Reception conditions for asylum seekers in Italy are so poor as to amount to inhuman and degrading treatment such that other Member States such as the UK should take responsibility for asylum claims rather than returning asylum seekers to Italy
London, United Kingdom (PRWEB UK) 13 June 2014
*Tabrizagh & Others -v- Secretary of State for the Home Department  EWHC 1914 (Admin- IN THE HIGH COURT OF JUSTICE-QUEEN'S BENCH DIVISION- ADMINISTRATIVE COURT- 11/06/2014
The Legal 500 recommended Immigration Solicitors will be appealing the High Court’s decision to remove 6 refugees from the UK to Italy as the conditions in the refugees have faced and will face in Italy are allegedly “not severe enough to prevent removal”.
The refugees consisted of six young men who were natives of Iran, Pakistan, Sudan and Albania.
According to the judgement handed down from the case, “(T)he Claimants in these cases have all made asylum claims in the United Kingdom” and have “ previously made claims in Italy, or (in 2 cases) have been in Italy, and resist their return to Italy under the Dublin Regulation.”*
In what was called a “very simple” case outline, the claimants all argued that “they should have an in-country right of appeal against removal to Italy, because removal to Italy will expose them to a real risk that the rights conferred on them by article 3 of the European Convention on Human Rights (“the ECHR”) will be breached.”*
Furthermore, the case judgement states that “They (the claimants) argue that their claims that they will be exposed to such risks are arguable, they say, which means that the Defendant should not have certified them as ‘clearly unfounded’. Those certificates should, therefore, be quashed.”*
By contrast, the Secretary of State argued “that the Claimants’ claims that they will experience ill treatment in Italy reaching the article 3 threshold are bound to fail, and that she was therefore entitled to certify those claims as clearly unfounded” due to there allegedly being “nothing in the general situation in Italy, or in the particular circumstances of any of the Claimants, which would require her not to certify their claims (and thus ensure that they have an in-country right of appeal).”*
In dismissing the refugee’s claims, Mrs.

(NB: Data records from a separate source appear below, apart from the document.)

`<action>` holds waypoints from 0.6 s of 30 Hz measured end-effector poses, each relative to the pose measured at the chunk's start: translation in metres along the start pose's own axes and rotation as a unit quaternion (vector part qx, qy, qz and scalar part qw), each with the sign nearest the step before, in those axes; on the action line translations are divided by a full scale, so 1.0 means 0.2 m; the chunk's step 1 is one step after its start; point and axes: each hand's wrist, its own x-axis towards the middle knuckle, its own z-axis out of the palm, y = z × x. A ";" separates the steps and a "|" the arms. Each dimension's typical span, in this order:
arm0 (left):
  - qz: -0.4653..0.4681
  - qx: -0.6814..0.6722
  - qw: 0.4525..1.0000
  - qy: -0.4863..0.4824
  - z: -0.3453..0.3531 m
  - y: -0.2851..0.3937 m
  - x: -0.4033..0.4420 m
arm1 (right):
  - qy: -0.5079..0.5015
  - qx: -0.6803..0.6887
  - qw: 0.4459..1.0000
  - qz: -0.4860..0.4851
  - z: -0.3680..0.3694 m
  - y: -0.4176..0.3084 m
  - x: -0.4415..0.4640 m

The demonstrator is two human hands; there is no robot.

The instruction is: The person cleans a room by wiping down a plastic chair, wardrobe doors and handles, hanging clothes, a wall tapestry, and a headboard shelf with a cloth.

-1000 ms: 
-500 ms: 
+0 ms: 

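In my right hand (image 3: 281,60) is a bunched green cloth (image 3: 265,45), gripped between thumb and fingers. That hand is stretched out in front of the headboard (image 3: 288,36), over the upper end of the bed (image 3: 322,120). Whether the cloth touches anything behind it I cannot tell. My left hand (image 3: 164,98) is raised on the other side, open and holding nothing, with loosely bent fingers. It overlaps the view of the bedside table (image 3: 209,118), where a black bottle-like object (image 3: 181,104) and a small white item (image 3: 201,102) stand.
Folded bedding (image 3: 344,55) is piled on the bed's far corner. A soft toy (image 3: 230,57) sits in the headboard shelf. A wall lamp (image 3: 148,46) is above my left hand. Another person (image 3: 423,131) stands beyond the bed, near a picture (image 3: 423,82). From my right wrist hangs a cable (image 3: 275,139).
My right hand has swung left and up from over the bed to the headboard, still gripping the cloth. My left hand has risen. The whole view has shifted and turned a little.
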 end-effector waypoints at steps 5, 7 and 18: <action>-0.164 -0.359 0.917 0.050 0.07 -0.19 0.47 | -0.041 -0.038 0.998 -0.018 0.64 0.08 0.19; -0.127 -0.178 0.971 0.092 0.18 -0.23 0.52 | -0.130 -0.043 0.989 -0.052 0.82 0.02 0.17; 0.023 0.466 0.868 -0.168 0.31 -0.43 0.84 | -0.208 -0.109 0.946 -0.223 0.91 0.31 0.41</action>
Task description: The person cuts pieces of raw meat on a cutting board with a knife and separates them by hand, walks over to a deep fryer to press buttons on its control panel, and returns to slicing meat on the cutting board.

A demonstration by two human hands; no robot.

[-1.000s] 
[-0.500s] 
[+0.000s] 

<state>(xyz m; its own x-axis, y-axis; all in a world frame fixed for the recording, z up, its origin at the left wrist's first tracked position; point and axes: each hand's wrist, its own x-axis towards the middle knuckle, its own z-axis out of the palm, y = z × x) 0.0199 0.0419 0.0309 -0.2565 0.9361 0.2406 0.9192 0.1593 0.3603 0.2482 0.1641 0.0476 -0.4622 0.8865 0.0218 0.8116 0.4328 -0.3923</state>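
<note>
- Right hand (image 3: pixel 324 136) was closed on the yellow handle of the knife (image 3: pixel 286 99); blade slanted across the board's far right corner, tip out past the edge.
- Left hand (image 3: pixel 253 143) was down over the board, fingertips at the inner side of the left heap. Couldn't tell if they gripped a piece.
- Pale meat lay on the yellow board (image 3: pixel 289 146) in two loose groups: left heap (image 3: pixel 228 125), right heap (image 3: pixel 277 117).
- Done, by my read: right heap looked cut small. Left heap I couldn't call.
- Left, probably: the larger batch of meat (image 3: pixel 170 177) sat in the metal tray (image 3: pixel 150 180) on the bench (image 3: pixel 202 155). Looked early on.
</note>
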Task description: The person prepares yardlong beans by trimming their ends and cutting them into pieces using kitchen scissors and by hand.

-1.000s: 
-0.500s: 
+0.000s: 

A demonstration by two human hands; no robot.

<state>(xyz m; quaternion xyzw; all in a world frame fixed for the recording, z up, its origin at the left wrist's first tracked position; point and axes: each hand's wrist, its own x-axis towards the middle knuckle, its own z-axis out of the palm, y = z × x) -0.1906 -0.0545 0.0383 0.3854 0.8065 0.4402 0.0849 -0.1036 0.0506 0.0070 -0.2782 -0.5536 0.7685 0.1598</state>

Justice Laing held that “the authorities are clear that the UNCHR reports have a special status. The absence of a call from the UNHCR to halt Dublin removals to Italy is not decisive, but it is something to which the First-Tier Tribunal [‘FTT’] would give considerable weight, on any view.
She further held that the ECtHR did not find, in any of the admissibility decisions, on the basis of the material which was available in mid-2013, that there were systemic deficiencies in the way that Italy handles asylum claims, or provides for asylum seekers, or for those who benefit from international protection (“BIPs”). The FTT would not be bound to follow that conclusion, and it relates to material which is nearly a year old, but the FTT would be bound to give it very significant weight in its assessment. She found that these claims would be “bound to fail in the FTT and that the Secretary of State lawfully certified these claims as clearly unfounded.”*
Duncan Lewis Immigration Solicitor Raja Uruthiravinayagan, who represented one of the claimants added;
“The Claimants have instructed Duncan Lewis to seek Counsel's opinion on whether there are merits to appeal this matter further. It is the Claimants’ position that the totality of the evidence about reception conditions in Italy is extremely troubling. The recent upsurge in migration to Italy and the significant, detrimental strain resulting asylum applications is having upon limited reception facilities is also worrying.
The Claimants maintain that reception conditions for asylum seekers in Italy are so poor as to amount to inhuman and degrading treatment such that other Member States such as the UK should take responsibility for asylum claims rather than returning asylum seekers to Italy under the Dublin II Regulation.”